NEW YORK (GenomeWeb) – In a study appearing online last night in the New England Journal of Medicine, researchers based at Boston Children's Hospital and elsewhere described a suite of mosaic somatic mutations they detected in individuals with unexplained brain malformations.
The team used targeted, high-throughput sequencing to assess a few dozen genes with known or suspected roles in brain development in white blood cell DNA from 158 individuals with a range of brain malformations. The deep sequencing analysis — combined with follow-up validation testing — uncovered brain malformation-causing mutations in 27 of the patients.
Nearly one-third of those were somatic mutations affecting just a subset of cells in affected individuals, they noted, supporting the notion that such changes can be picked up by sequencing in a diagnostic setting.
"We were (pleasantly) surprised that somatic mutations represent a significant portion of identified mutations in undiagnosed brain malformations," first author Saumya Jamuar, a clinical fellow in pediatrics at Boston Children's Hospital, told GenomeWeb Daily News in an email message.
"Routine methods of Sanger sequencing and whole-exome sequencing are not designed to detect somatic mutations and systematically miss them," Jamuar added, noting that such genetic glitches are likely under-represented in past studies based on those techniques.
Somatic mosaicism is best documented in cancer samples, Jamuar and his colleagues explained.
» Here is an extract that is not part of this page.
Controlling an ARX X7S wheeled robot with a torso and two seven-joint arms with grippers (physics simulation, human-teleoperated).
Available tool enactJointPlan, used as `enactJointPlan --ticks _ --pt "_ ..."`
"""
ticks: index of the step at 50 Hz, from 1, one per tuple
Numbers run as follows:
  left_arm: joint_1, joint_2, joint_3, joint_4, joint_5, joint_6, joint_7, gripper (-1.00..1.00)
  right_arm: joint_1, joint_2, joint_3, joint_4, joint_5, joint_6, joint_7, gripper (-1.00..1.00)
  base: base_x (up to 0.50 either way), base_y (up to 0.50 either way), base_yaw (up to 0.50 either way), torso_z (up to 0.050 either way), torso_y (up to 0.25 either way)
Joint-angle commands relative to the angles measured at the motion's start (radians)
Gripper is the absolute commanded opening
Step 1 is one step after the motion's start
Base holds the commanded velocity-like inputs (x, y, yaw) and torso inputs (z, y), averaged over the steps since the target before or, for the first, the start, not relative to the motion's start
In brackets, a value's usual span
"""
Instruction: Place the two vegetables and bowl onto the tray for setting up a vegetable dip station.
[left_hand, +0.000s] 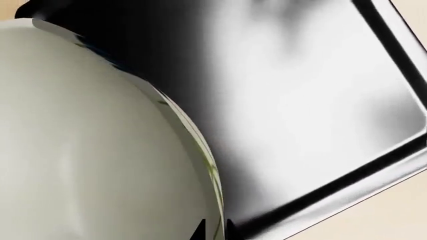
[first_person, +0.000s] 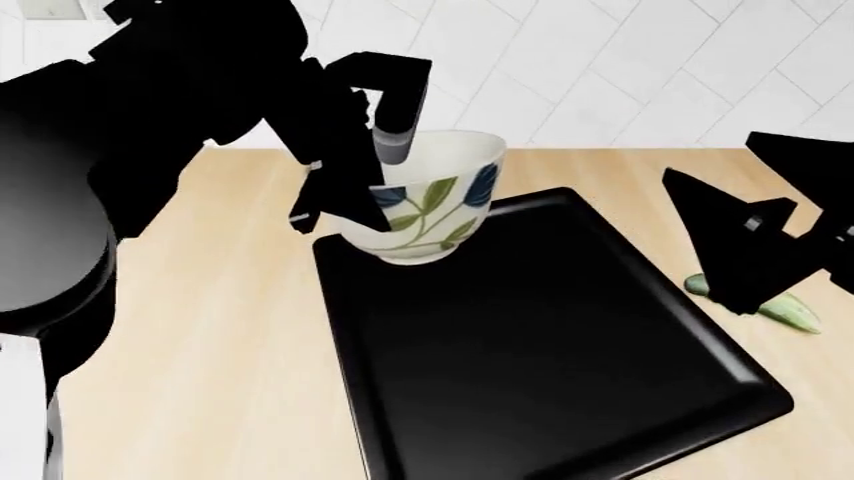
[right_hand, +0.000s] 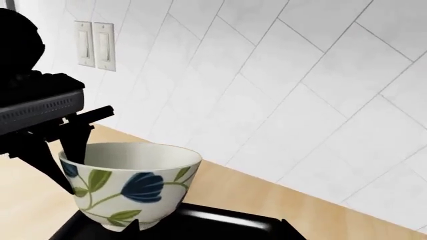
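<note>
The cream bowl (first_person: 434, 205) with green leaves and blue flowers is at the far left corner of the black tray (first_person: 534, 350). My left gripper (first_person: 380, 190) is shut on its rim, one finger inside and one outside. In the left wrist view the bowl (left_hand: 87, 140) fills one side, its rim pinched in the left gripper (left_hand: 213, 231), with the tray (left_hand: 320, 100) beyond. My right gripper (first_person: 707, 160) hovers open past the tray's right edge. Below it lies the green cucumber (first_person: 790, 312), partly hidden. The right wrist view shows the bowl (right_hand: 130, 185) on the tray (right_hand: 220, 222). No carrot is in view.
The tray lies on a light wooden counter (first_person: 227, 330) backed by a white tiled wall (first_person: 601, 60). Two wall switches (right_hand: 93, 45) show in the right wrist view. My left arm's dark bulk (first_person: 120, 130) covers the counter's far left.
</note>
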Motion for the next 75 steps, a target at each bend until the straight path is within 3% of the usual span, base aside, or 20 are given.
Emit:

But glitches that occur during development and affect just a subset of an individual's cells are increasingly being implicated in the development or inheritance of other conditions, too.
In a study published in the American Journal of Human Genetics recently, for example, a Baylor College of Medicine-led team used long-range PCR to track down mutations in individuals with rare genomic conditions that had been passed on from an unaffected parent carrying a mosaic form of the same alteration.
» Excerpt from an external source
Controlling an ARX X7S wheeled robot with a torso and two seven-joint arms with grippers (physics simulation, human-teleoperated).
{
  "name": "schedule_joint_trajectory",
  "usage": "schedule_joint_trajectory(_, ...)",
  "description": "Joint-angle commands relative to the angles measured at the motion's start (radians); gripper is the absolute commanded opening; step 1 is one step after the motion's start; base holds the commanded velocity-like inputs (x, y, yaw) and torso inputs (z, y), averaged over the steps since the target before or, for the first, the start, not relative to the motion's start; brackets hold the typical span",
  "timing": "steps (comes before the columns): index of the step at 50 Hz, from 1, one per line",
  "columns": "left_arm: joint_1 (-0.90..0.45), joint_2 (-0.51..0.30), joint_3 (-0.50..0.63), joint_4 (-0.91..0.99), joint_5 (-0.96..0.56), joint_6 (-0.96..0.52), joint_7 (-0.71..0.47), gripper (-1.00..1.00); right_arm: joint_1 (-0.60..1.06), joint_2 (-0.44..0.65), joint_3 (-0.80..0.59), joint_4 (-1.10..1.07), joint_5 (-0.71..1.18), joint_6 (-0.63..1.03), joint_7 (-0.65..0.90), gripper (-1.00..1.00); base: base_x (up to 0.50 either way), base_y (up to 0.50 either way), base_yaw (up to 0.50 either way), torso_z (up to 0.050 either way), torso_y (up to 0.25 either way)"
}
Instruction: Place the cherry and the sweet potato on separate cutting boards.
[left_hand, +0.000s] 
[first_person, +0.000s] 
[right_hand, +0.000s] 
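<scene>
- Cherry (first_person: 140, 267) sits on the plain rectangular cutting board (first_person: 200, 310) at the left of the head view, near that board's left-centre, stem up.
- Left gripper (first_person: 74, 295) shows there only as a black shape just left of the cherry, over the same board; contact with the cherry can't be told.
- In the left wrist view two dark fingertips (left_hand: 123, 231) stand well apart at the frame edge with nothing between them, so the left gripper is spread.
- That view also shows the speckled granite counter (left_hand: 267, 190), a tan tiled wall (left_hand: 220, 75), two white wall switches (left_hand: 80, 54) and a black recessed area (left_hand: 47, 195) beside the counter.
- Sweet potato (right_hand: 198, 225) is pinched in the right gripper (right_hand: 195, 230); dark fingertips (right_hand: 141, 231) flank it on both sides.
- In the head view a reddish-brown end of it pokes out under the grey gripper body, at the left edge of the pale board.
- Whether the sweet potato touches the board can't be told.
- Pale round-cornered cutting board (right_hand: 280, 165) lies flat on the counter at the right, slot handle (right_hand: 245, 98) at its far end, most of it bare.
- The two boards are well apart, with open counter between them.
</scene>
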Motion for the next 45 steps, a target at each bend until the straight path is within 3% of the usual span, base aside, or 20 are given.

For the current study, researchers focused on 158 individuals who had forms of brain malformation such as double-cortex syndrome, megaloencephaly, or pachygyria diagnosed by magnetic resonance imaging.
Using custom Illumina TruSeq kits, they captured genes from one of two genes panels from white blood cell DNA for each patient.
One of the gene sets was used to target 14 genes in individuals with brain malformations such as double-cortex, periventricular nodular heterotopia, polymicrogyria , or megalencephaly, Jamuar explained, while a gene panel composed of 54 genes was used to screen individuals for a brain condition called pachygyria.
After using Illumina's MiSeq to deep sequence these gene sets, the researchers began sorting through these sequences for signs of mutations that might explain each participant's brain condition.
All told, the team tracked down causal mutations in 27 of the cases, including germline glitches in the DYNC1H1, KIF5C, KIF7, KIF1A, and KIF26A genes that had not previously been linked to brain malformation.
Eight of those cases seemed to stem from somatic rather than germline alterations. Such mosaicism appeared somewhat more common in individuals affected by double-cortex syndrome, the study's authors noted. In that patient group, one-fifth of the mutations identified by sequencing the 14-gene panel were somatic, mosaic changes.
In general, the apparently pathogenic somatic mutations fell in and around the DCX, LIS1, TUBB2B, or FLNA genes and included at least three mutations that have been implicated in brain malformation in the past.
Not surprisingly, the ability to detect such mosaicism hinged on sufficient sequencing depths, since somatic mutations seemed capable of causing disease when present in as few as one-tenth of an individual's blood cells. Consequently, the study's authors argued that both Sanger sequencing and low-coverage exome sequencing would have missed many of the mosaic mutations.
"Until whole-exome sequencing with very high coverage is routinely available," they concluded, "gene panels permit a higher depth of coverage and cost-efficient detection of somatic variants."
Along with its implications for understanding the genetic basis of brain malformations, the current work is expected to impact the way future studies of other conditions are done.
In particular, Jamuar noted that somatic mosaicism may play an under-appreciated role in conditions marked by frequent de novo mutations such epilepsy and neuropsychiatric conditions including autism and schizophrenia.
Indeed, the authors of the current analysis hope to get a better sense of somatic mutation prevalence in such conditions in the future. They are also keen to begin translating findings from the brain malformation study to develop a diagnostic approach that complements existing sequencing tests based on Sanger or whole exome/genome sequencing.